Hearne: Tale of Two Cities Dying Newspapers

Thumbing through Wednesday’s Arizona Republic I found myself a bit stunned…

For starters, the Republic is based in Phoenix which is five times the size of Tucson and more than double Greater Kansas City.

And that kinda math matters.

That said, the once mighty Kansas City Star was once one of the country’s most profitable newspapers – prior to McClatchy taking it over and failed leaders like Mark Zieman and Mike Fannin ran it into the ground.

Make no mistake, they aren’t the only newspaper dudes to suffer the harsh realities of going from being wildly successful to becoming red ink machines. Then again, it’s not like they did a killer job of bucking those downward trends.  Quite the opposite.

Take  a haunting trip down memory lane with me on this fairly fat print Republic.

It has four reasonably large sections.

An A section has the expected gaggle of headlines like, “Trump enters not guilty plea;”  along with “Book tells of water’s power over people;” “Two Valley restaurants cited for numerous health violations;” “Body found in remote area near Saguaro Lake;” “Utility found liable in Oregon Wildfires;” and “Actor Treat Williams dies after motorcycle crash”
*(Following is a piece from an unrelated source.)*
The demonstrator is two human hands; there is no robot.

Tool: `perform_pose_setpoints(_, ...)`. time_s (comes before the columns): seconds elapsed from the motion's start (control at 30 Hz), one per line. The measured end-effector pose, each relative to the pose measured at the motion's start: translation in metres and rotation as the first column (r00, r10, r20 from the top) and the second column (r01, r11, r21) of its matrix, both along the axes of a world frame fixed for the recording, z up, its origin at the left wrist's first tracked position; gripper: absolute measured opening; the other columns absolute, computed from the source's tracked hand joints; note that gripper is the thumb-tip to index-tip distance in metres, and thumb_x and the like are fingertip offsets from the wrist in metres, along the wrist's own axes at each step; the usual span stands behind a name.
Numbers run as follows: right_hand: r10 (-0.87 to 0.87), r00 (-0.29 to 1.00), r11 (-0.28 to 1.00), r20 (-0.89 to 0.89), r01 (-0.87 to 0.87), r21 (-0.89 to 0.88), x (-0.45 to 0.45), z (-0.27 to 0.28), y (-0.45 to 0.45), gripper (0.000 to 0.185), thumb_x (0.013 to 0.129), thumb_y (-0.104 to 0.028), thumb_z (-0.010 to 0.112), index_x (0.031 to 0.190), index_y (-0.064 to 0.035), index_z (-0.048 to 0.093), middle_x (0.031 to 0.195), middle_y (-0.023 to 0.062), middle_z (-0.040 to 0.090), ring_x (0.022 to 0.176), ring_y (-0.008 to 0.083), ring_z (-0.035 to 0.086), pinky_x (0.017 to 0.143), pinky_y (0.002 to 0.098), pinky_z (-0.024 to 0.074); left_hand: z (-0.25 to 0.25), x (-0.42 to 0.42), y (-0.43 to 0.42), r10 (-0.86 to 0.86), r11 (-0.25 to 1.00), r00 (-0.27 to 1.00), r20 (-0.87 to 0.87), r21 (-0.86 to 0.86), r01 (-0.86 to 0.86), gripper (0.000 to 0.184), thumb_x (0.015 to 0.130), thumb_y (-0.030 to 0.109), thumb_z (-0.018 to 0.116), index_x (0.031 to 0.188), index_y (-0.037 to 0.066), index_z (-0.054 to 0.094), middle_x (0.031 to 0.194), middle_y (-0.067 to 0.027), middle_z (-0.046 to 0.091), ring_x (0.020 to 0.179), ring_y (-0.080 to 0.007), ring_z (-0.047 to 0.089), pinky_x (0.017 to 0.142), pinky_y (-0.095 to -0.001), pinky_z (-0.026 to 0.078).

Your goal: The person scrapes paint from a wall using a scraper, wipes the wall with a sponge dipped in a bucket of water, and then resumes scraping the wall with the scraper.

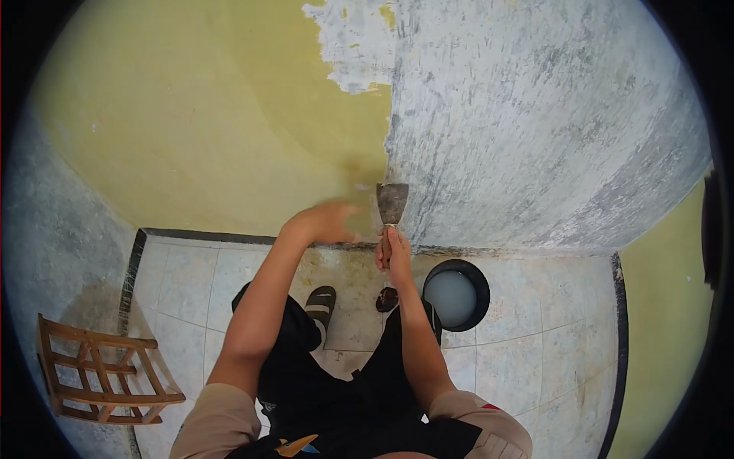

Twelve pages and not too bad.

The Valley & State section has only six pages, but is still respectable with stories ranging from a hotel in Mesa that looks pretty average, but for three years has been doubling as a refuge for “people experiencing homelessness.” It also houses an “Opinion Section” with stories like, “Headlines wrong on Ariz. water future” and “Fuzzy math is just one problem for school vouchers.” And the killer headline, “What made politics so toxic? Blame this little-known divide”

Not too shabby.

The Sports section is halfway interesting with stories about how rehab is “changing the perception” of Arizona Cardinals star quarterback Kyler Murray. And how, “Airport harassment (is) ’embarrassing’ for WNBA

With just six of its 12 pages dedicated to sports, including a gigantic front page header touting “Pride Night + Bag June 17th” for the Arizona Diamondbacks ” baseball team, it’s respectable in terms of size and content. Toss in the standard issue one page comics and puzzles page that every newspaper worth its salt can’t seem to pull the plug on.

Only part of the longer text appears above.